> [WHAT NEEDS TO BE DONE]: What follows is a set of records, each of which is to be written out exactly.

Source records
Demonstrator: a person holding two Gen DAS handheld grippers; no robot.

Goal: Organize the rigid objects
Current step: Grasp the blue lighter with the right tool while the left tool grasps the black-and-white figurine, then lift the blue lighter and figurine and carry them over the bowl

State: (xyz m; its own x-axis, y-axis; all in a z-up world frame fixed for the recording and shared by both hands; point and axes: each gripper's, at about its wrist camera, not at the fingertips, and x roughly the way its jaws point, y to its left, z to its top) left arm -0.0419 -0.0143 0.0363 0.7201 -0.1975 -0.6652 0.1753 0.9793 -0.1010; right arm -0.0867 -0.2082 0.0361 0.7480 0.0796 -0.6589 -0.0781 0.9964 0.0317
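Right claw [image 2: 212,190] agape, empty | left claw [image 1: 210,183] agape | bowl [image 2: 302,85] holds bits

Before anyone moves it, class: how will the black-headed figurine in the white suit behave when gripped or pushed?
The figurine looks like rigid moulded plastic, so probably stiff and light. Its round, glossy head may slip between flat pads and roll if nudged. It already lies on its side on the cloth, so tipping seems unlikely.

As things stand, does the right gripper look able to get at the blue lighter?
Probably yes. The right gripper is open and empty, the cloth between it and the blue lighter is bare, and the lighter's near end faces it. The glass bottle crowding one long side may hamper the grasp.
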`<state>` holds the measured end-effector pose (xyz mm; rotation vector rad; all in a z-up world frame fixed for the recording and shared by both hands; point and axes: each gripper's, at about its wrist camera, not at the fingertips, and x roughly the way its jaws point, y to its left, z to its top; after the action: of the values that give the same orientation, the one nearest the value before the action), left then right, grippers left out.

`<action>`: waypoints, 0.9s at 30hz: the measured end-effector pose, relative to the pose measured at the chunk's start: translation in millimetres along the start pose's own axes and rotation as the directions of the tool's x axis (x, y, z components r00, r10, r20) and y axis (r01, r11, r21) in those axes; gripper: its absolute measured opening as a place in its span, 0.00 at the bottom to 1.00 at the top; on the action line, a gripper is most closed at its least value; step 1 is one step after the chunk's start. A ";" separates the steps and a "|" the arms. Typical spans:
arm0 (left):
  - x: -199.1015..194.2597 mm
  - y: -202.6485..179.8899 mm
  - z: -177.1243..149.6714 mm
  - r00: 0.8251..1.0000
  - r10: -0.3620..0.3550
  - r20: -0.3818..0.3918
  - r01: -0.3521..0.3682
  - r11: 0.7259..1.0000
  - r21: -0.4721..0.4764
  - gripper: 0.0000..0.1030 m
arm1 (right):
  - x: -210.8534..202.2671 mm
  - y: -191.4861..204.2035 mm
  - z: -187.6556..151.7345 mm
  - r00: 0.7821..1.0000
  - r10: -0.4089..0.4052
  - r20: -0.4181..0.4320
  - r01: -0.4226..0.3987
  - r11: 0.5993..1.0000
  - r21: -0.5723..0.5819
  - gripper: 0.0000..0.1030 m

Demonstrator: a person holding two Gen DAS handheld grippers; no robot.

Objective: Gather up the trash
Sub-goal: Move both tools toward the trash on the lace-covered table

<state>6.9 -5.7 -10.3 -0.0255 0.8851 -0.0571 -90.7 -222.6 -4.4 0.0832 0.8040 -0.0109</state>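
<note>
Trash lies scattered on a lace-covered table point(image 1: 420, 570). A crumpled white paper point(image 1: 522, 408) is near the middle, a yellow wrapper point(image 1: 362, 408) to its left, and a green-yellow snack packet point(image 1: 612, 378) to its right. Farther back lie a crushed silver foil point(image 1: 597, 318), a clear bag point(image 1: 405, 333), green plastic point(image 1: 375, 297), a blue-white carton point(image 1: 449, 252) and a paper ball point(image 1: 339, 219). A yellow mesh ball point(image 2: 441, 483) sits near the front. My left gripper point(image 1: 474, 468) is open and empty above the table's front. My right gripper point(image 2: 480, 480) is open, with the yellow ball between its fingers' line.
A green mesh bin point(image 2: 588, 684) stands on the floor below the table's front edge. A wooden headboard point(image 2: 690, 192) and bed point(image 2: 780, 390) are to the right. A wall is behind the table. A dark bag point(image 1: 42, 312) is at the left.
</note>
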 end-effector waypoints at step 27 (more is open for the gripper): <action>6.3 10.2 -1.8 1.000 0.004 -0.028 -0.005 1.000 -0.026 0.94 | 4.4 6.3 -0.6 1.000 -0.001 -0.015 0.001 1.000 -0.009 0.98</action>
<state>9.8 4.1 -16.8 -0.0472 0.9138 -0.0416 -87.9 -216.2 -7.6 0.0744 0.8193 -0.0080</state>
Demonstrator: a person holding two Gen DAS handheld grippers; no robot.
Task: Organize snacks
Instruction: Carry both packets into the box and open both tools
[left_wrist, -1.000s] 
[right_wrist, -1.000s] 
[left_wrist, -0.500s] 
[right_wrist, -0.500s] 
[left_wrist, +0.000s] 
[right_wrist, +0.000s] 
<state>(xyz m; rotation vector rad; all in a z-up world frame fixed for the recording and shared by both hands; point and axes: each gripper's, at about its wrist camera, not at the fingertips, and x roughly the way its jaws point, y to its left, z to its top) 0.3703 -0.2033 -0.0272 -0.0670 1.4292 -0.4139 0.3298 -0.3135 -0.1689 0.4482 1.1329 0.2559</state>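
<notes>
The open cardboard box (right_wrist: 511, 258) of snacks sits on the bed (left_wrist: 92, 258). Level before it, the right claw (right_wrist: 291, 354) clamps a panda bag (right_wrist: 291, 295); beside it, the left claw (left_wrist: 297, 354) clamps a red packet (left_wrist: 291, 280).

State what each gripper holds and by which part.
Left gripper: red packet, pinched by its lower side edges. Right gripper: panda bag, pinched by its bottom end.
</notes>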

> [EXERCISE RESPONSE]:
Demonstrator: a person holding two Gen DAS handheld grippers; no robot.

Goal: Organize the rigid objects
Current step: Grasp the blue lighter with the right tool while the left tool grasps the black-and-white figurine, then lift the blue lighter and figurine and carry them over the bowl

State: (xyz m; its own x-axis, y-axis; all in a z-up world frame fixed for the recording and shared by both hands; point and axes: each gripper's, at about its wrist camera, not at the fingertips, and x roughly the way its jaws point, y to its left, z to its top) left arm -0.0419 -0.0143 0.0363 0.7201 -0.1975 -0.6652 0.1753 0.9793 -0.1010; right arm -0.0867 -0.2082 0.0361 0.7480 0.0796 -0.6589 -0.0781 0.9964 0.0317
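Right claw [image 2: 212,190] agape, empty | left claw [image 1: 210,183] agape | bowl [image 2: 302,85] holds bits

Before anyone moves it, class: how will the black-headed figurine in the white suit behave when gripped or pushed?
The figurine looks like rigid moulded plastic, so probably stiff and light. Its round, glossy head may slip between flat pads and roll if nudged. It already lies on its side on the cloth, so tipping seems unlikely.

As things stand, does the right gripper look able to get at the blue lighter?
Probably yes. The right gripper is open and empty, the cloth between it and the blue lighter is bare, and the lighter's near end faces it. The glass bottle crowding one long side may hamper the grasp.
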`<state>` holds the measured end-effector pose (xyz mm; rotation vector rad; all in a z-up world frame fixed for the recording and shared by both hands; point and axes: each gripper's, at about its wrist camera, not at the fingertips, and x roughly the way its jaws point, y to its left, z to its top; after the action: of the values that give the same orientation, the one nearest the value before the action), left then right, grippers left out.

`<action>`: waypoints, 0.9s at 30hz: the measured end-effector pose, relative to the pose measured at the chunk's start: translation in millimetres along the start pose's own axes and rotation as the directions of the tool's x axis (x, y, z components r00, r10, r20) and y axis (r01, r11, r21) in those axes; gripper: its absolute measured opening as a place in its span, 0.00 at the bottom to 1.00 at the top; on the action line, a gripper is most closed at its least value; step 1 is one step after the chunk's start. A ";" separates the steps and a "|" the arms. Typical spans:
arm0 (left):
  - x: -199.1015..194.2597 mm
  - y: -202.6485..179.8899 mm
  - z: -177.1243..149.6714 mm
  - r00: 0.8251..1.0000
  - r10: -0.3620..0.3550
  - r20: -0.3818..0.3918
  - r01: -0.3521..0.3682
  - r11: 0.7259..1.0000
  - r21: -0.4721..0.4764
  - gripper: 0.0000..0.1030 m
arm1 (right):
  - x: -210.8534..202.2671 mm
  - y: -191.4861..204.2035 mm
  - z: -187.6556..151.7345 mm
  - r00: 0.7821..1.0000
  - r10: -0.4089..0.4052
  - r20: -0.4181..0.4320
  - r01: -0.4226..0.3987
  - r11: 0.5993..1.0000
  - r21: -0.5723..0.5819
  - gripper: 0.0000..0.1030 m

Demonstrator: a person holding two Gen DAS handheld grippers; no robot.

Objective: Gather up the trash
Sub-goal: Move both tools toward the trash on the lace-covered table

<state>6.9 -5.7 -10.3 -0.0255 0.8851 -0.0571 -90.7 -222.6 -4.4 0.0832 0.8040 -0.0109</state>
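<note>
Trash lies scattered on a lace-covered table point(image 1: 420, 570). A crumpled white paper point(image 1: 522, 408) is near the middle, a yellow wrapper point(image 1: 362, 408) to its left, and a green-yellow snack packet point(image 1: 612, 378) to its right. Farther back lie a crushed silver foil point(image 1: 597, 318), a clear bag point(image 1: 405, 333), green plastic point(image 1: 375, 297), a blue-white carton point(image 1: 449, 252) and a paper ball point(image 1: 339, 219). A yellow mesh ball point(image 2: 441, 483) sits near the front. My left gripper point(image 1: 474, 468) is open and empty above the table's front. My right gripper point(image 2: 480, 480) is open, with the yellow ball between its fingers' line.
A green mesh bin point(image 2: 588, 684) stands on the floor below the table's front edge. A wooden headboard point(image 2: 690, 192) and bed point(image 2: 780, 390) are to the right. A wall is behind the table. A dark bag point(image 1: 42, 312) is at the left.
</note>
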 end-effector waypoints at step 27 (more is open for the gripper): <action>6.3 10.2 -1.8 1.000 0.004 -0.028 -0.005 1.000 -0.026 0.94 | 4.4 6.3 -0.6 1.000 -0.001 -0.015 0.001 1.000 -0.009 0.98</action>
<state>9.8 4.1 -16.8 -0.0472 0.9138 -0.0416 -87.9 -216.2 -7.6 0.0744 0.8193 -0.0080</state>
Demonstrator: a person holding two Gen DAS handheld grippers; no robot.
Task: Organize snacks
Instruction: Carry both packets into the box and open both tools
[left_wrist, -1.000s] 
[right_wrist, -1.000s] 
[left_wrist, -0.500s] 
[right_wrist, -0.500s] 
[left_wrist, +0.000s] 
[right_wrist, +0.000s] 
<state>(xyz m; rotation vector rad; all in a z-up world frame fixed for the recording and shared by both hands; point and axes: each gripper's, at about its wrist camera, not at the fingertips, and x roughly the way its jaws point, y to its left, z to its top) 0.3703 -0.2033 -0.0272 -0.0670 1.4292 -0.4139 0.3298 -0.3135 -0.1689 0.4482 1.1329 0.2559</state>
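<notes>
The open cardboard box (right_wrist: 511, 258) of snacks sits on the bed (left_wrist: 92, 258). Level before it, the right claw (right_wrist: 291, 354) clamps a panda bag (right_wrist: 291, 295); beside it, the left claw (left_wrist: 297, 354) clamps a red packet (left_wrist: 291, 280).

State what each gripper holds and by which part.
Left gripper: red packet, pinched by its lower side edges. Right gripper: panda bag, pinched by its bottom end.
</notes>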

The output as shown is complete.